Required action: What is needed is a faithful transcription of all the data below, pictures excluded.

Given information:
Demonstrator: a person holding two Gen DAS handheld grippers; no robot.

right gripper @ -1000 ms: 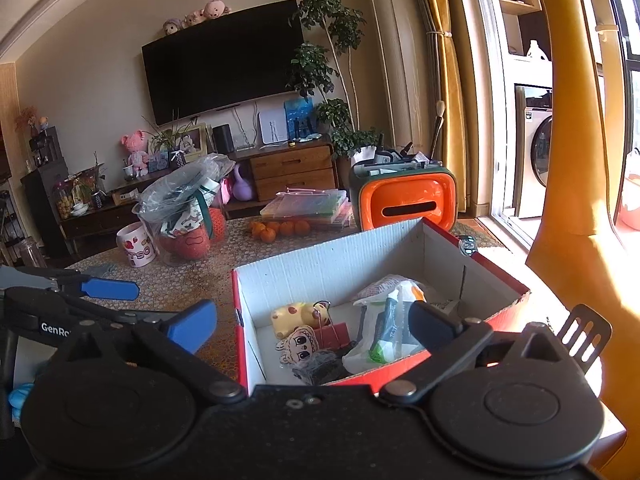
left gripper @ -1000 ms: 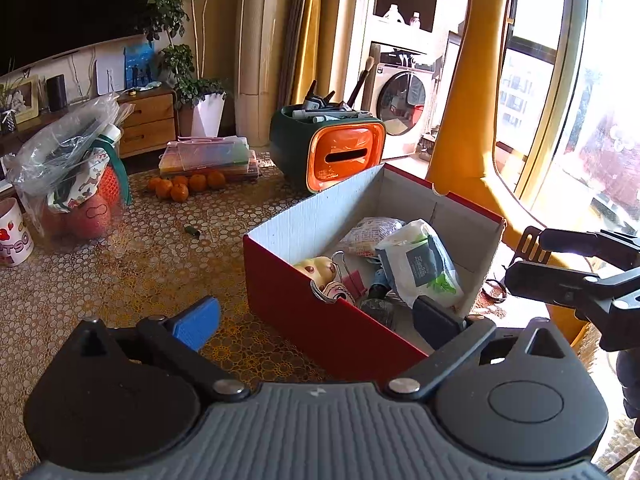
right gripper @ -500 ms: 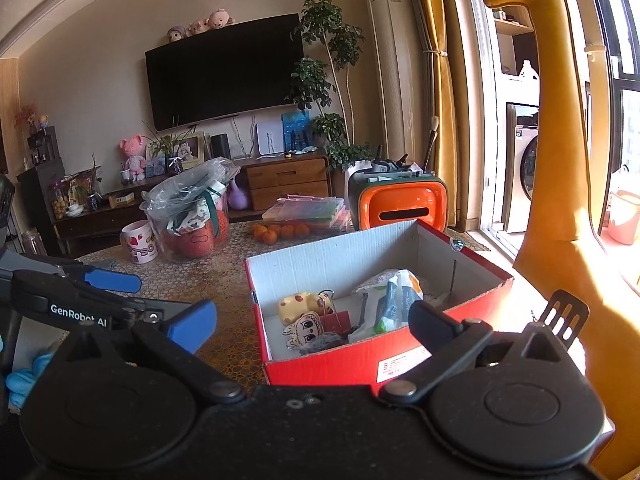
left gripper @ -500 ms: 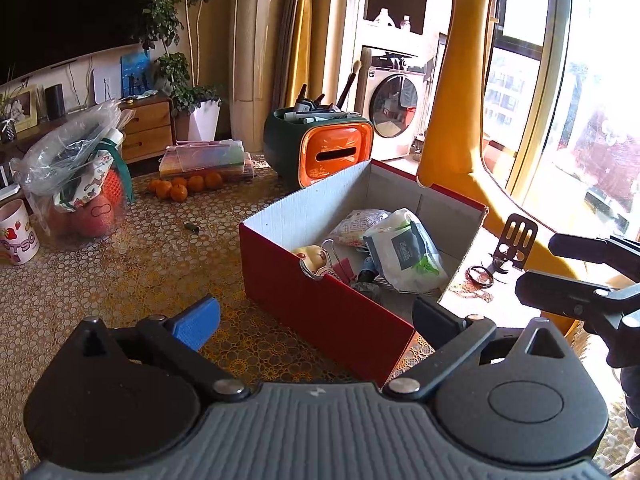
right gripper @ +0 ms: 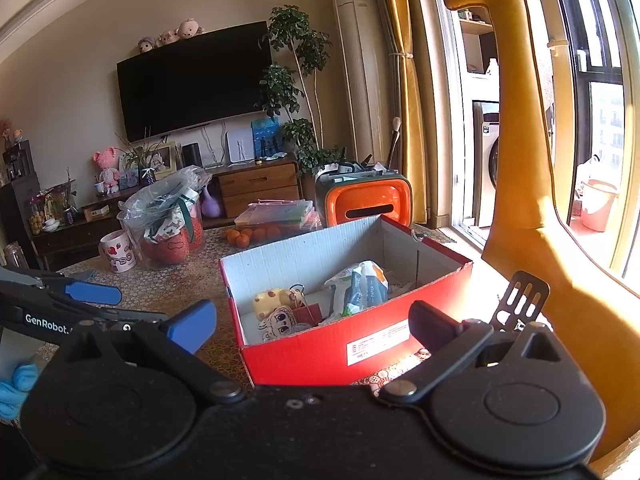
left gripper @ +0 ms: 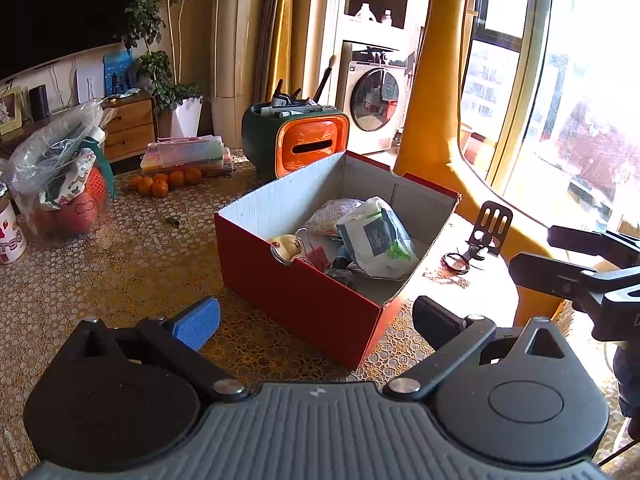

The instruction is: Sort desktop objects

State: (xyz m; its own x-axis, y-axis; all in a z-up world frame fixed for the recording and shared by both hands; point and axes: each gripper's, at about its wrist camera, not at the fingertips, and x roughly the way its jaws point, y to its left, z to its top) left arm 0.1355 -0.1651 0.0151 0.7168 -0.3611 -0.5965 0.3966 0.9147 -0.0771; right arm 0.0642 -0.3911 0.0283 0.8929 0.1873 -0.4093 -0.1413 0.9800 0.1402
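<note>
A red cardboard box (left gripper: 304,296) (right gripper: 320,350) stands on the table, holding a tissue pack (left gripper: 376,236) (right gripper: 366,286), a snack bag (left gripper: 334,214), a yellow plush toy (right gripper: 272,298) and small items. My left gripper (left gripper: 316,320) is open and empty, a little short of the box's near corner. My right gripper (right gripper: 312,322) is open and empty, short of the box's front wall. A black phone stand (left gripper: 490,226) (right gripper: 520,298) stands on the table to the right of the box.
An orange and green organizer (left gripper: 296,142) (right gripper: 366,202) stands behind the box. Oranges (left gripper: 164,182), a flat plastic case (left gripper: 186,152), a plastic bag of goods (left gripper: 56,172) and a mug (right gripper: 118,256) are at the left. A yellow giraffe figure (right gripper: 520,160) stands at the right.
Both grippers have drawn back from the box and risen, so the box looks smaller and farther. Both stay open and empty.
</note>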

Solution for this task:
Demonstrator: a person holding two Gen DAS handheld grippers; no robot.

right gripper @ -1000 ms: 
left gripper @ -1000 ms: 
right gripper @ -500 ms: 
left gripper @ -500 ms: 
right gripper @ +0 ms: 
left gripper @ +0 ms: 

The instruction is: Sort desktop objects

State: (xyz m; its own x-axis, y-axis; all in a z-up world frame fixed for the recording and shared by both hands; point and axes: each gripper's, at about its wrist camera, not at the fingertips, and x roughly the way its jaws point, y to its left, z to its top) left arm 0.1355 -0.1651 0.0151 0.7168 -0.3611 -0.5965 0.3966 0.9147 -0.0771; right arm 0.0642 -0.3911 0.0283 0.8929 0.1873 -0.4093 -0.1413 0.9800 0.1402
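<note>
A red cardboard box (left gripper: 304,296) (right gripper: 320,350) stands on the table, holding a tissue pack (left gripper: 376,236) (right gripper: 366,286), a snack bag (left gripper: 334,214), a yellow plush toy (right gripper: 272,298) and small items. My left gripper (left gripper: 316,320) is open and empty, a little short of the box's near corner. My right gripper (right gripper: 312,322) is open and empty, short of the box's front wall. A black phone stand (left gripper: 490,226) (right gripper: 520,298) stands on the table to the right of the box.
An orange and green organizer (left gripper: 296,142) (right gripper: 366,202) stands behind the box. Oranges (left gripper: 164,182), a flat plastic case (left gripper: 186,152), a plastic bag of goods (left gripper: 56,172) and a mug (right gripper: 118,256) are at the left. A yellow giraffe figure (right gripper: 520,160) stands at the right.
Both grippers have drawn back from the box and risen, so the box looks smaller and farther. Both stay open and empty.
</note>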

This response is complete, and nothing else is pending.